I have been thinking about this subject for a long time. I now try to organize my scribbled notes into something a bit more organized.

In 2014 the newest U2 album descended from the cloud, unannounced, on to nearly every apple device on the planet. The reason seems simple enough; shrewd apple marketing, which hoped to keep apple users locked into apple products and maybe bring others over from elsewhere. The reason is fair enough, although with so much negative coverage it may have backfired slightly. But the negativity came in at a very strange angle (http://www.theguardian.com/commentisfree/2014/sep/13/has-rocknroll-sold-out-u2-apple-stunt). The attacks have mainly originated from the music industry who see this as both a competition to their own corporate structure and to the inherent value of downloadable music itself. It now appears that U2 downloads are worthless in their assessment. I actually agree with them, but I want to universalize their argument a bit more. [I didn’t really enjoy that new album, but this has nothing to do with my opinions from hereon in.]
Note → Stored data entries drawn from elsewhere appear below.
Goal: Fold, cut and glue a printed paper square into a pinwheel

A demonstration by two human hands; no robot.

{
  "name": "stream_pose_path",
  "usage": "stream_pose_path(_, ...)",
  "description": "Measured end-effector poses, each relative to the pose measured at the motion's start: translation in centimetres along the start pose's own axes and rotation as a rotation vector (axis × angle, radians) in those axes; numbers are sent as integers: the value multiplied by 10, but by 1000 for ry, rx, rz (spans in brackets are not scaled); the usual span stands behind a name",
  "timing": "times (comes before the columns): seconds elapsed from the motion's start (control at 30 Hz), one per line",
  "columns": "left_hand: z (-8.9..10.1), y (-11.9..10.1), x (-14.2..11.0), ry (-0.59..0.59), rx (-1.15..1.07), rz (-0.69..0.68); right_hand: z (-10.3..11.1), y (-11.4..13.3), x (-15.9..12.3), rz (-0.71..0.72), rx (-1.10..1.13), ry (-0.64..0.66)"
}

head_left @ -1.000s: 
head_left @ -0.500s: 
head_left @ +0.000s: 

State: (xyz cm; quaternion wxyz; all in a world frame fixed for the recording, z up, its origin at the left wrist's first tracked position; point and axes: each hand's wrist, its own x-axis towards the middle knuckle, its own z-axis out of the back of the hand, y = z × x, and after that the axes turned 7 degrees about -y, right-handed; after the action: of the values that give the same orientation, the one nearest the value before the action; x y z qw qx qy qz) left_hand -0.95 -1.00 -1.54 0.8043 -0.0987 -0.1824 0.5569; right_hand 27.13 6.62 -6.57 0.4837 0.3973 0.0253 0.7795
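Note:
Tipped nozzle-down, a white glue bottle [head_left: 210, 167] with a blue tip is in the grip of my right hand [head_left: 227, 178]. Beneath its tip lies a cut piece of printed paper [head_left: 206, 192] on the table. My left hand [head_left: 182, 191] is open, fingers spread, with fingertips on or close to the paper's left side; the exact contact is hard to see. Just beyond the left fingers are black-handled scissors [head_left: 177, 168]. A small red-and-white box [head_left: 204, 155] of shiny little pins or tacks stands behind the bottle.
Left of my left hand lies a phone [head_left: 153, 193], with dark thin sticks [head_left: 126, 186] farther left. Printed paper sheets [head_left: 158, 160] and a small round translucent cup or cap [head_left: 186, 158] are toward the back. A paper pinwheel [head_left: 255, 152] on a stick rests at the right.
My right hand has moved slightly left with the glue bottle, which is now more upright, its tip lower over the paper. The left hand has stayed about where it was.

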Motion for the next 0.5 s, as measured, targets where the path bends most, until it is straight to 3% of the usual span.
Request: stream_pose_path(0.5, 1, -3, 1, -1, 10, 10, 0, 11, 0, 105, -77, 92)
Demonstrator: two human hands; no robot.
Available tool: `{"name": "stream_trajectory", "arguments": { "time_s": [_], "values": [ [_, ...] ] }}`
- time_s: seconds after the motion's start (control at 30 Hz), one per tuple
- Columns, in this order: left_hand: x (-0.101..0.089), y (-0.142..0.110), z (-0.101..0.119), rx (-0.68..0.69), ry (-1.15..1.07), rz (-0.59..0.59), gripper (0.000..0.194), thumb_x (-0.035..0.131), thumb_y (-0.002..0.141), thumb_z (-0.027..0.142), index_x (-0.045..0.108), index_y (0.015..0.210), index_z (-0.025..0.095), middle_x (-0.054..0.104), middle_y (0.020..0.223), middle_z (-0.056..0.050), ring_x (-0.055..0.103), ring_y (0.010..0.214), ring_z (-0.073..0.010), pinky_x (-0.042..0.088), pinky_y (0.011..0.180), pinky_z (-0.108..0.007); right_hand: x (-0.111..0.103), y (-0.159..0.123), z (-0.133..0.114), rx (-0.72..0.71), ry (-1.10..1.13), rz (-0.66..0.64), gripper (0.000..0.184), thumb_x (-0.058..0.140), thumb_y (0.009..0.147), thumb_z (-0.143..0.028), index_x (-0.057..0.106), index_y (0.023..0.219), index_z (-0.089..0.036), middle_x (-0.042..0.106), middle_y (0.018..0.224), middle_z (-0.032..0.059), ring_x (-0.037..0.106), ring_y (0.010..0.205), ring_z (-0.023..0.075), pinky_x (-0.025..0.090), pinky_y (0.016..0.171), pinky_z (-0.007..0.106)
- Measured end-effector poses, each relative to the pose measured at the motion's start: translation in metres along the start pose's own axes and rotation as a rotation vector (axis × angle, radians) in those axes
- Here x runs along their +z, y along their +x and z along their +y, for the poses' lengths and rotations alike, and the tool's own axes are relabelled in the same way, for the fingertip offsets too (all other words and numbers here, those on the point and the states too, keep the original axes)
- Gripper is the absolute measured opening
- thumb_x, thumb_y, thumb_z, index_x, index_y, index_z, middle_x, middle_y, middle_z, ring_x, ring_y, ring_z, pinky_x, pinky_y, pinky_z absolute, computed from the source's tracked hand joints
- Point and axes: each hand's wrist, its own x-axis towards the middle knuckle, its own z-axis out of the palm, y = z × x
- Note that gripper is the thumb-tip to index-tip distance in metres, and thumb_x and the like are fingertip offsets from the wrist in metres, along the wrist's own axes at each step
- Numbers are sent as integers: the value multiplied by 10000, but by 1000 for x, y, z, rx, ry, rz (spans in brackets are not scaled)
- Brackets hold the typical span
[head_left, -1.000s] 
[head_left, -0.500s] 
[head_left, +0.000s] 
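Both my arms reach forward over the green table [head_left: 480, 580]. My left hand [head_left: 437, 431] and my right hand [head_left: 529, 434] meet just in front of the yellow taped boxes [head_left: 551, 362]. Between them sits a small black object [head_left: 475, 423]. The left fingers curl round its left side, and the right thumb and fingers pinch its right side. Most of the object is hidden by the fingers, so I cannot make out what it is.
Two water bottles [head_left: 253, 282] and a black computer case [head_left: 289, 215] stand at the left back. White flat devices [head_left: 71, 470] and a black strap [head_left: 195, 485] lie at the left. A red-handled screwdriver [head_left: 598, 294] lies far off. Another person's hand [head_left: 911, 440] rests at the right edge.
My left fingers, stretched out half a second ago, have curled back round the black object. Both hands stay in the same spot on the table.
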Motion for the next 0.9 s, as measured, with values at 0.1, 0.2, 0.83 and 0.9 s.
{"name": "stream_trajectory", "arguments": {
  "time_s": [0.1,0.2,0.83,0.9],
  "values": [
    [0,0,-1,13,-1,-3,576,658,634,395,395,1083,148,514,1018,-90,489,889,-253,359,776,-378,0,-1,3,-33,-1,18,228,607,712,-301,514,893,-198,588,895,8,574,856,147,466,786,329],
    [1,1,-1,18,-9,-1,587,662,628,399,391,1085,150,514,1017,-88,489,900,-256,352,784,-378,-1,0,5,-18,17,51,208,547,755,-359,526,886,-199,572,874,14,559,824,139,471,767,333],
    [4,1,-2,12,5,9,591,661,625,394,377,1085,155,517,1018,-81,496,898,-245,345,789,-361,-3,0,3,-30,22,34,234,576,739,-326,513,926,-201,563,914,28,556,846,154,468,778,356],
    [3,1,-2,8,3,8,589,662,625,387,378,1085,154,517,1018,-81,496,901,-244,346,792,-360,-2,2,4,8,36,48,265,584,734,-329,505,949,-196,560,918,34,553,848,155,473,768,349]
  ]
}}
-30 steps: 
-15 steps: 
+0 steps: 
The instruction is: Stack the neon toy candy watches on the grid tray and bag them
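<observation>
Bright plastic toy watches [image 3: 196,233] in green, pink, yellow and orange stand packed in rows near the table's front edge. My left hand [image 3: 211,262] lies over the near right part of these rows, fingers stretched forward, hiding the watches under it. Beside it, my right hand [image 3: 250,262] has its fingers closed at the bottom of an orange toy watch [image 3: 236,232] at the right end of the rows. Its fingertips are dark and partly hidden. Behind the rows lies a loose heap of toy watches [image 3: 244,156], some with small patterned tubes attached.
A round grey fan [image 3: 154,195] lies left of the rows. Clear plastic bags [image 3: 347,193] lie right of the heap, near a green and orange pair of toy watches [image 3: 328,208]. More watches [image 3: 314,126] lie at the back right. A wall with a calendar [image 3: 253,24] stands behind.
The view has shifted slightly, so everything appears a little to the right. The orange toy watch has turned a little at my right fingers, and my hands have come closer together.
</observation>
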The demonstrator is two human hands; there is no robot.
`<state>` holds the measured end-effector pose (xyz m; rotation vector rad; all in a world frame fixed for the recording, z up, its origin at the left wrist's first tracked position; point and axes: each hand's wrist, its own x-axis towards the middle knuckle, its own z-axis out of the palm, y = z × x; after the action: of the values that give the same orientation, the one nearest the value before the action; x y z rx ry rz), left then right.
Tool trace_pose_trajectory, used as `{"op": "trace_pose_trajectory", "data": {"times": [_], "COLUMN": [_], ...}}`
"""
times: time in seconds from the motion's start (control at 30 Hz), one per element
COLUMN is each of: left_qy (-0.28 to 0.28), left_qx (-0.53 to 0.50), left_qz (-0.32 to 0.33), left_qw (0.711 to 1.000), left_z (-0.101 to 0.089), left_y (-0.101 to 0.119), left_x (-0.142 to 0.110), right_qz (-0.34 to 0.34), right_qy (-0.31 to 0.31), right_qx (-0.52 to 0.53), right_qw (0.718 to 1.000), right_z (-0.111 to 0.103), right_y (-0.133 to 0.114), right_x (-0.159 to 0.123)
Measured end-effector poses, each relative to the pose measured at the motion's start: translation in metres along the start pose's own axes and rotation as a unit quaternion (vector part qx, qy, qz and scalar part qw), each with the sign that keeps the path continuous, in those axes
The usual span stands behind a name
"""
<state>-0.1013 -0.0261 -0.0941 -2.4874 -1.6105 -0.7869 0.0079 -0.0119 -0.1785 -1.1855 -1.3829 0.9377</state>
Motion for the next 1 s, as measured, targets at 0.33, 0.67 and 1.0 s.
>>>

Marxism is old idea now, there are specific parts which remain popular and there are ideas that are heavily disputed, particularly by economists. However there is one thing that will always remain, and that is Marx’s method of investigation. Marx did not criticise capitalism from outside, he aimed to critique capitalism from within. Only by embracing everything about the system could he find problems and inconsistencies that he determined would undermine the system as a whole. This procedure of inquiry is valuable and could be used for this issue of music value assessment and copyright. So let’s start by not judging the current system but by analysing it form within.

In the artistic fields we have individuals who produce something, a musician for instance uses time from his/her days to compose a song and records the final version onto a single CD. This CD has acquired value from the time and energy expended by the human body. The musician then sells this CD (which is a material embodiment of his/her labour) to a record company for $1M. The record company is now in debt of that money. To recover this money the company makes many copies of the original CD and sells them to consumers. Now, in paying for the copying and the distribution of the CD the company has to make more than $1M to recover the costs, it will also charge more so as to make a profit for the capitalists. But where is this extra value coming from? Surely there is an exact $-amount that the CD contains within it. The ‘labour value’ held within the physical CD is being diluted with every copy made, but the price that is being charged to the consumer is much more than this. I think this is what is referred to as ‘surplus value’ in Marxist terms. ( http://en.wikipedia.org/wiki/Surplus_value#Theory ).

 

There is always ambiguity of where surplus value comes from. I argue that in the case of artistic endeavors the value comes from the collective recognition from (or reflection of) society. A terrible song made of random notes will not be popular (and will not sell) however a song which touches the hearts and minds of the society is rewarded with success (and money). Is the value of the artist’s expression in the form of e.g. a musical song not then partly a possession of the people? The surplus value can only be, in my opinion, from the reflective interplay between an artist and a collection of people i.e. society.

 

For this reason, I would actually go further and say that, an artist is not the sole owner of his work, for he/she could not have produced it without a society to reflect against.

So do I have a problem with apple paying U2 for an album then distributing it freely? Not really, it’s exactly what it’s worth in my view.